YuLab-SMU / treeio

:seedling: Base Classes and Functions for Phylogenetic Tree Input and Output
https://yulab-smu.top/treedata-book/
94 stars 24 forks source link

as.phylo C stack overflow caused by deep trees #78

Open teng-gao opened 2 years ago

teng-gao commented 2 years ago

Hi,

When converting from igraph to phylo, I run into the issue of C stack overflow for very deep trees.

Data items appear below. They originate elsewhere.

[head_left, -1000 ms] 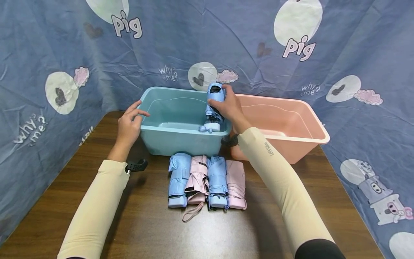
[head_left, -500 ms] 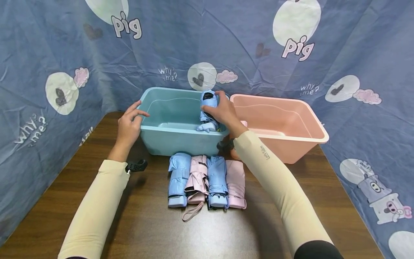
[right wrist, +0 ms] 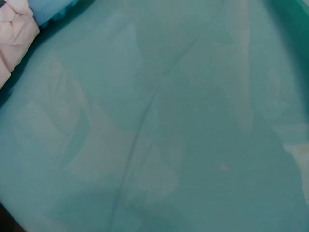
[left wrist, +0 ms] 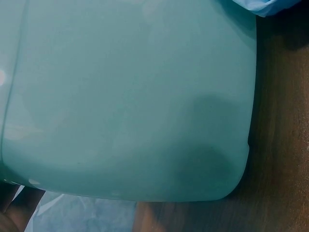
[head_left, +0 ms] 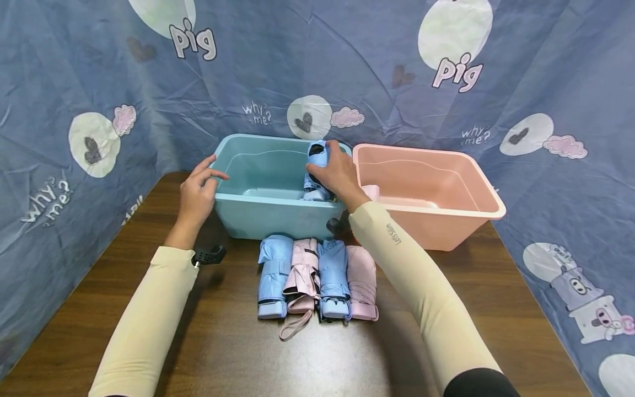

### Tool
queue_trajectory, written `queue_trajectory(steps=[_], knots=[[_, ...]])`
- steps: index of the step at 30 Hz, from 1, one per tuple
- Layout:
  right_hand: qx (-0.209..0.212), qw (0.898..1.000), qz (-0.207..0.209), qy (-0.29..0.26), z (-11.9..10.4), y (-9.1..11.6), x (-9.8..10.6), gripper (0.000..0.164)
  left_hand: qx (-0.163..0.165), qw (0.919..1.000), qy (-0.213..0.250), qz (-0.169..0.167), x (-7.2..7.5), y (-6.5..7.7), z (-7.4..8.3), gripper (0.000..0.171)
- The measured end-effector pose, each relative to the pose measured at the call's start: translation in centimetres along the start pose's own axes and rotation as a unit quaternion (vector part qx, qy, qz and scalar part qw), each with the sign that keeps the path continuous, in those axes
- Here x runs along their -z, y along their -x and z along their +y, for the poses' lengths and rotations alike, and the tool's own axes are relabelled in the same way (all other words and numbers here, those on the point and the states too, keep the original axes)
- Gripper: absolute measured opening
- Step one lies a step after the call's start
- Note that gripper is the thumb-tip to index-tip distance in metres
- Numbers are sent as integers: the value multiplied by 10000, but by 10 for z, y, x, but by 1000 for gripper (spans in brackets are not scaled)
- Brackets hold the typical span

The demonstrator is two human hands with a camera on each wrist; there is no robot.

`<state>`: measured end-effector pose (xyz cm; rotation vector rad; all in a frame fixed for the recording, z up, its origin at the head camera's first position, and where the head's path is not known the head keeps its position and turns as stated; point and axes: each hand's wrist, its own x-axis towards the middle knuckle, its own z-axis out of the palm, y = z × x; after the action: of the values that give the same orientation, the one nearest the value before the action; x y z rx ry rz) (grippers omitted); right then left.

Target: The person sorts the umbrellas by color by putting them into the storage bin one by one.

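In the head view my right hand grips a folded blue umbrella by its upper part, inside the right end of the teal bin. The umbrella stands nearly upright, its blue handle end down behind the front rim. My left hand rests at the bin's left rim with fingers extended. Before the bin lie folded umbrellas side by side: a blue one, a pink one with a wrist loop, another blue one and another pink one. Both wrist views are mostly filled by the teal bin's wall.
A peach bin stands right beside the teal one, and a pink piece shows inside its left end. Behind both bins hangs a blue printed cloth. The brown wooden table stretches toward me.
My right hand has moved left and slightly lower with the blue umbrella, deeper into the teal bin. The pink piece in the peach bin has come into view. My left hand has stayed put.
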<state>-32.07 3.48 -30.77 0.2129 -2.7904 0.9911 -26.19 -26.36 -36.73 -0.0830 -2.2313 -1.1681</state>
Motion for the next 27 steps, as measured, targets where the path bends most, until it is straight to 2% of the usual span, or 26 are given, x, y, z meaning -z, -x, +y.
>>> queue_trajectory(steps=[5,9,13,27], knots=[[26,9997,204,100,-1,1,-1,68,13,10000,21,12,0,0,2,34],[-142,9994,315,-10,-1,2,-1,66,44,10000,41,-16,0,0,2,33],[-219,9993,242,-154,-1,3,-2,67,38,10000,9,-3,-1,0,2,33],[-184,9994,286,-56,-1,3,-5,67,10,10000,-32,10,-1,0,3,32]])
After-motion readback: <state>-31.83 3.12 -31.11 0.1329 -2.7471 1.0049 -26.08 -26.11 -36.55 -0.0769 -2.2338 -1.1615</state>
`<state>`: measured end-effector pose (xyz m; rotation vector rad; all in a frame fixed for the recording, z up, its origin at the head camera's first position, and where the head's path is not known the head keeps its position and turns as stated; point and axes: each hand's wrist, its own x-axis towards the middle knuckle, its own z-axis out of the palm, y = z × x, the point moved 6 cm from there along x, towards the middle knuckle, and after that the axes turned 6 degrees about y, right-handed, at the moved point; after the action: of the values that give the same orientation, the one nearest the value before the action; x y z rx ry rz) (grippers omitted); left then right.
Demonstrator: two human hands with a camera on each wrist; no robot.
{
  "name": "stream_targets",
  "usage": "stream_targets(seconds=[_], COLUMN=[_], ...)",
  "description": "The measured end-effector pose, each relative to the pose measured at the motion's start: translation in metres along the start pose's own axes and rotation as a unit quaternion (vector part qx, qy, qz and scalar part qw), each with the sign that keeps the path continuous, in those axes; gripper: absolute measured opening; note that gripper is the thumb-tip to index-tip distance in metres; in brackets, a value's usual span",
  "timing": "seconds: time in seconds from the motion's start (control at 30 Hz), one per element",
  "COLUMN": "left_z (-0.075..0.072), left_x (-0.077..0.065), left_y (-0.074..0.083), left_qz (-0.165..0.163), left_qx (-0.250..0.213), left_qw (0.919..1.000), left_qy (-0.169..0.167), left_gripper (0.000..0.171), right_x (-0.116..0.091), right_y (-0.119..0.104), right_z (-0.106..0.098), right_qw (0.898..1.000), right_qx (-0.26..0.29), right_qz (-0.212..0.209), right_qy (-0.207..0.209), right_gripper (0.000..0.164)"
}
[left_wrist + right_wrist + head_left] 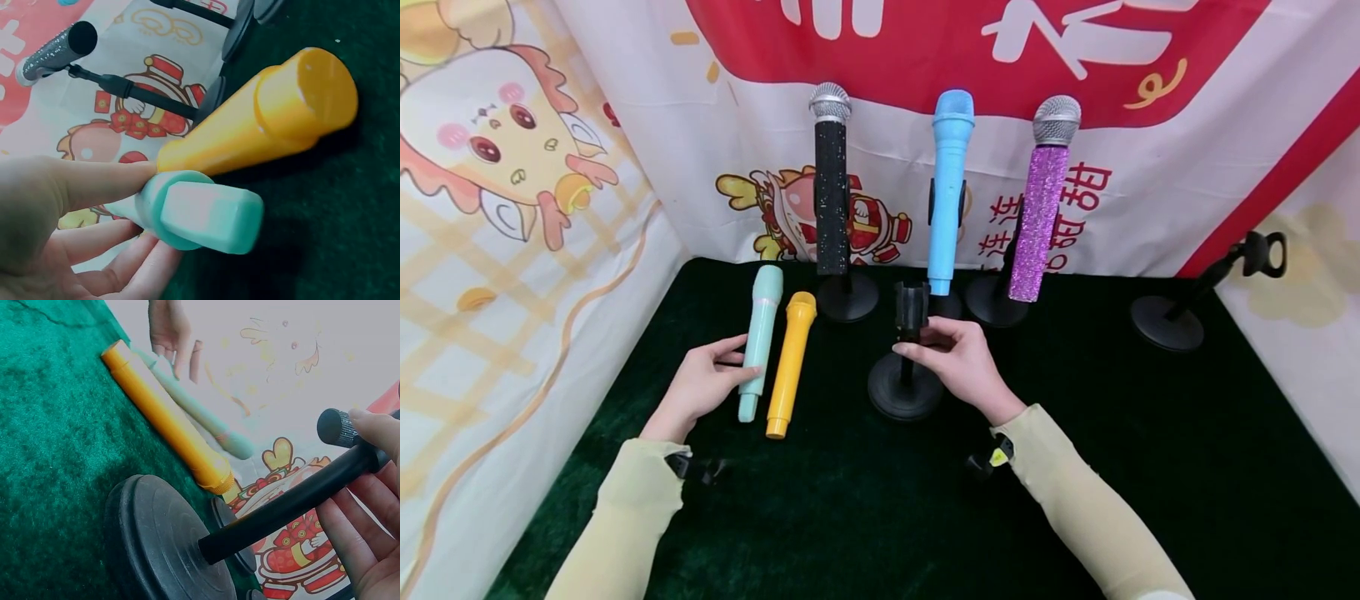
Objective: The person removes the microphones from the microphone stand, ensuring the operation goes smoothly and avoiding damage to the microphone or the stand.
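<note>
Three mics, black (pixel 831 196), blue (pixel 949 183) and purple (pixel 1041 221), sit on stands (pixel 847 302), apparently done; the yellow mic (pixel 792 362) and mint mic (pixel 761 329) seem left, with two bare stands (the far stand (pixel 1167 325) is untouched). The left hand (pixel 700 383) pinches the mint mic between thumb and fingers, just beside the yellow; the right hand (pixel 958 358) grips the near stand (pixel 887 392) by its neck.

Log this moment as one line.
left hand: holds mint microphone | right hand: grips empty stand | yellow microphone: lies beside mint one | black microphone, blue microphone, purple microphone: on other stands
</note>
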<state>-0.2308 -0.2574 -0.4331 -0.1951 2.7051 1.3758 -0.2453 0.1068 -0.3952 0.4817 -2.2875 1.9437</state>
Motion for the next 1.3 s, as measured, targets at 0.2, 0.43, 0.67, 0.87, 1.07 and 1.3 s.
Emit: stream_targets(seconds=[0.2,0.43,0.67,0.87,1.07,1.3], left_z=[0.003,0.006,0.006,0.006,0.005,0.004], left_x=[-0.001,0.000,0.000,0.002,0.001,0.002], left_y=[-0.008,-0.013,-0.016,-0.015,-0.017,-0.019], left_qz=[-0.013,-0.027,-0.030,-0.026,-0.034,-0.033], left_qx=[0.017,0.028,0.030,0.030,0.032,0.024], left_qw=[0.9996,0.9984,0.9980,0.9983,0.9978,0.9983], left_qy=[-0.021,-0.042,-0.046,-0.042,-0.047,-0.043], left_gripper=[0.068,0.069,0.071,0.073,0.077,0.077], right_x=[0.000,0.000,0.000,-0.001,0.000,0.000], right_y=[-0.001,0.000,0.001,0.001,0.002,0.002], right_z=[0.000,0.000,-0.001,-0.001,0.000,0.000], right_qw=[1.000,1.000,1.000,1.000,1.000,1.000], right_qx=[-0.002,-0.002,0.002,0.004,0.003,-0.002], right_qz=[0.006,0.004,-0.009,-0.008,-0.003,0.010], right_qy=[0.000,0.001,-0.001,0.001,0.002,0.002], right_gripper=[0.020,0.021,0.023,0.023,0.022,0.019])
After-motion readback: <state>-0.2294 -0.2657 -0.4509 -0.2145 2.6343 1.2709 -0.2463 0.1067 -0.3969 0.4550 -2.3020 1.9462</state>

Reproducible example: tree_final_1.rds.zip

> tree = readRDS('tree_final_1.rds')
> treeio::as.phylo(tree)
Error: C stack usage  7971156 is too close to the limit

This is probably similar to the ape issue that is address here: https://github.com/emmanuelparadis/ape/issues/54

Would really appreciate your help!

Thanks, Teng

evanbiederstedt commented 2 years ago

Relevant code:

https://github.com/YuLab-SMU/treeio/blob/master/R/method-as-phylo.R#L1-L3

> tree = readRDS("tree_final_1")
> ape::as.phylo(tree)
Error in UseMethod("as.phylo") : 
  no applicable method for 'as.phylo' applied to an object of class "c('tbl_graph', 'igraph')"
> treeio::as.phylo(tree)
Error: C stack usage  7969664 is too close to the limit
In addition: Warning message:
The `x` argument of `as_tibble.matrix()` must have unique column names if `.name_repair` is omitted as of tibble 2.0.0.
Using compatibility `.name_repair`.
This warning is displayed once every 8 hours.
Call `lifecycle::last_lifecycle_warnings()` to see where this warning was generated.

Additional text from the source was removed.